● **What you have to do**
Reproduce the data below word for word, setting aside any picture it holds.

● **Supplied data**
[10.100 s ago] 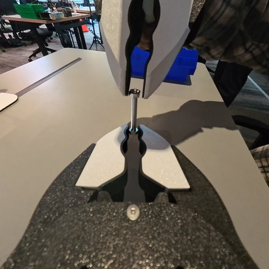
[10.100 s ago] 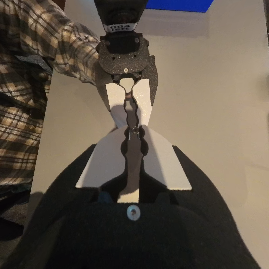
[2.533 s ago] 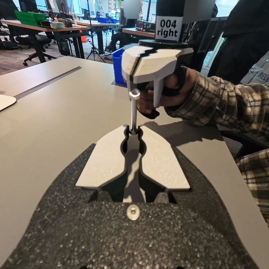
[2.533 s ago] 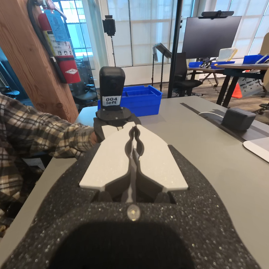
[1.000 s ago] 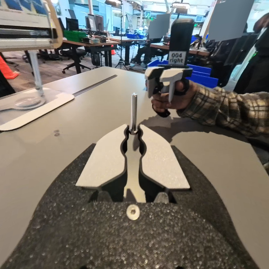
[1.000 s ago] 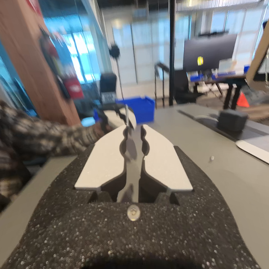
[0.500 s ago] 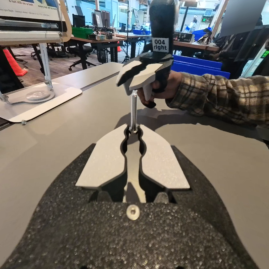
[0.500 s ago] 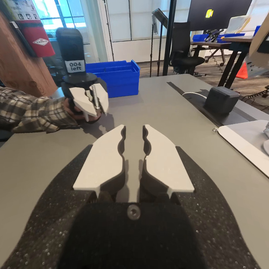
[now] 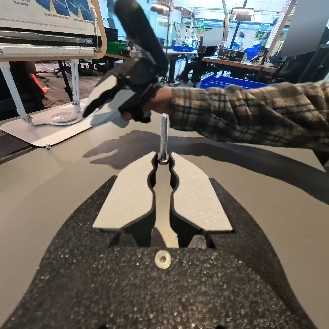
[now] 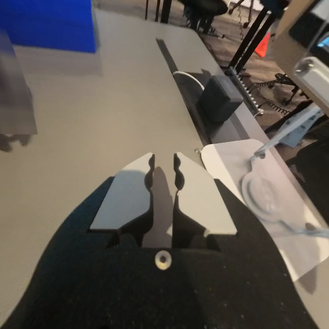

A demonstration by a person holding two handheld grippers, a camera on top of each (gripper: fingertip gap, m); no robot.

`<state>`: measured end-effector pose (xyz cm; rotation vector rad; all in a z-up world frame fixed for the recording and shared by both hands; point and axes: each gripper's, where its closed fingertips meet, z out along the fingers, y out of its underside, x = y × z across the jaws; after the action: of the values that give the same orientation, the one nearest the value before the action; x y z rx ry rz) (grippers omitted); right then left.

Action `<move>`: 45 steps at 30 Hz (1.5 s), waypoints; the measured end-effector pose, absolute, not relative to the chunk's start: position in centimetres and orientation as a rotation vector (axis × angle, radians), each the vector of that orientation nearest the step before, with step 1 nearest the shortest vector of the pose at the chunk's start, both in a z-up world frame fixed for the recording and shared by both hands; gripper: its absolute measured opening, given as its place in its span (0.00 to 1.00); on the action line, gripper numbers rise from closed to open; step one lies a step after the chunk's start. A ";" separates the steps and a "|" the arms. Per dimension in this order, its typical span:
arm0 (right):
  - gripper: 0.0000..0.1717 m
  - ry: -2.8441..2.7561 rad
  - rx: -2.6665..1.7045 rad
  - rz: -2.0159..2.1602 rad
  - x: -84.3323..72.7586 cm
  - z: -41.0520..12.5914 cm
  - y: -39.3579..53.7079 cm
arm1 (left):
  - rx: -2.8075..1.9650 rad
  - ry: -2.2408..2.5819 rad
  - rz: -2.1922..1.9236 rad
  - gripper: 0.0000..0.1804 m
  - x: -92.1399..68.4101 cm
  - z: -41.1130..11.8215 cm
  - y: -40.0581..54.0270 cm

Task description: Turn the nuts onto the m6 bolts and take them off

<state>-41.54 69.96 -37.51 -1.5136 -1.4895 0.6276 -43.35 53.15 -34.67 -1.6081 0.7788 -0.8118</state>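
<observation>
My left gripper is shut on the hex head of a silver bolt. The bolt stands upright between the fingertips with its bare threaded end up. My right gripper is open and empty, tilted down over the grey table. In the left wrist view the right gripper is blurred, up and to the left of the bolt and clear of it. A small loose nut lies on the table just right of its fingertips, at the corner of a white base plate. The nut also shows in the left wrist view.
The white base plate carries a stand with a printed board. A blue bin stands at the table's far end and shows in the left wrist view. A dark block sits in the table's cable groove. A plaid sleeve reaches across behind the bolt. One gripper's finger ends stand about 15 centimetres off the other's. My right gripper's tips are some 12 centimetres from the small loose nut. It turns up in the left wrist view as well.
The right gripper has swung from just above the bolt's tip away to the left, toward the white base plate, and tipped downward, still open. The left gripper still holds the bolt.
</observation>
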 end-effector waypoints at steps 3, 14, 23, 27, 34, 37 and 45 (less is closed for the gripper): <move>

● **Task response**
[10.100 s ago] 
[10.100 s ago] 
[2.533 s ago] 
[2.533 s ago] 
[1.000 s ago] 
[1.000 s ago] 
[0.500 s ago] 
[0.500 s ago] 
[now] 
[now] 

A demonstration by a person holding two handheld grippers, a camera on top of each (gripper: fingertip gap, m); no robot.

`<state>`: measured end-effector pose (xyz cm; rotation vector rad; all in a z-up world frame fixed for the recording and shared by both hands; point and axes: each gripper's, where its closed fingertips meet, z out along the fingers, y out of its underside, x = y × z across the jaws; after the action: of the values that give the same orientation, the one nearest the value before the action; x y z rx ry rz) (grippers omitted); right then left.

Action `<move>`: 45 steps at 30 Hz (1.5 s), waypoints; the measured end-effector pose, absolute, not relative to the chunk's start: position in centimetres and orientation as a rotation vector (axis × angle, radians), each the vector of that orientation nearest the step before, with step 1 nearest the shortest vector of the pose at the chunk's start, both in a z-up world frame fixed for the recording and shared by both hands; gripper: its absolute measured opening, given as its place in its span (0.00 to 1.00); on the action line, gripper numbers rise from closed to open; step one lies a step after the chunk's start. A ";" separates the steps and a "|" the arms. Per dimension in this order, its typical span:
arm0 (right):
  - gripper: 0.0000..0.1717 m
  - ry: -2.8441..2.7561 rad
  - rx: -2.6665..1.7045 rad
  - rz: -2.0159..2.1602 rad
  - x: -84.3323..72.7586 cm
  - z: -41.0520..12.5914 cm
  - y: -39.3579..53.7079 cm
arm1 (left):
  - rx: -2.8075..1.9650 rad
  - ry: -2.2408..2.5819 rad
  - rz: -2.1922..1.9236 rad
  - gripper: 0.0000..0.1804 m
  - x: -92.1399..68.4101 cm
  - z: -41.1130..11.8215 cm
  - y: -40.0581..54.0270 cm

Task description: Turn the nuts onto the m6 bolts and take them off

<state>-41.54 69.96 -37.51 -1.5136 -1.4895 0.6276 -43.35 53.15 -34.67 -1.6081 0.7788 -0.8118</state>
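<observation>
My left gripper is shut on the hex head of a silver bolt. The bolt stands upright between the fingertips with its bare threaded end up. My right gripper is open and empty, tilted down over the grey table. In the left wrist view the right gripper is blurred, up and to the left of the bolt and clear of it. A small loose nut lies on the table just right of its fingertips, at the corner of a white base plate. The nut also shows in the left wrist view.
The white base plate carries a stand with a printed board. A blue bin stands at the table's far end and shows in the left wrist view. A dark block sits in the table's cable groove. A plaid sleeve reaches across behind the bolt. One gripper's finger ends stand about 15 centimetres off the other's. My right gripper's tips are some 12 centimetres from the small loose nut. It turns up in the left wrist view as well.
The right gripper has swung from just above the bolt's tip away to the left, toward the white base plate, and tipped downward, still open. The left gripper still holds the bolt.
</observation>
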 end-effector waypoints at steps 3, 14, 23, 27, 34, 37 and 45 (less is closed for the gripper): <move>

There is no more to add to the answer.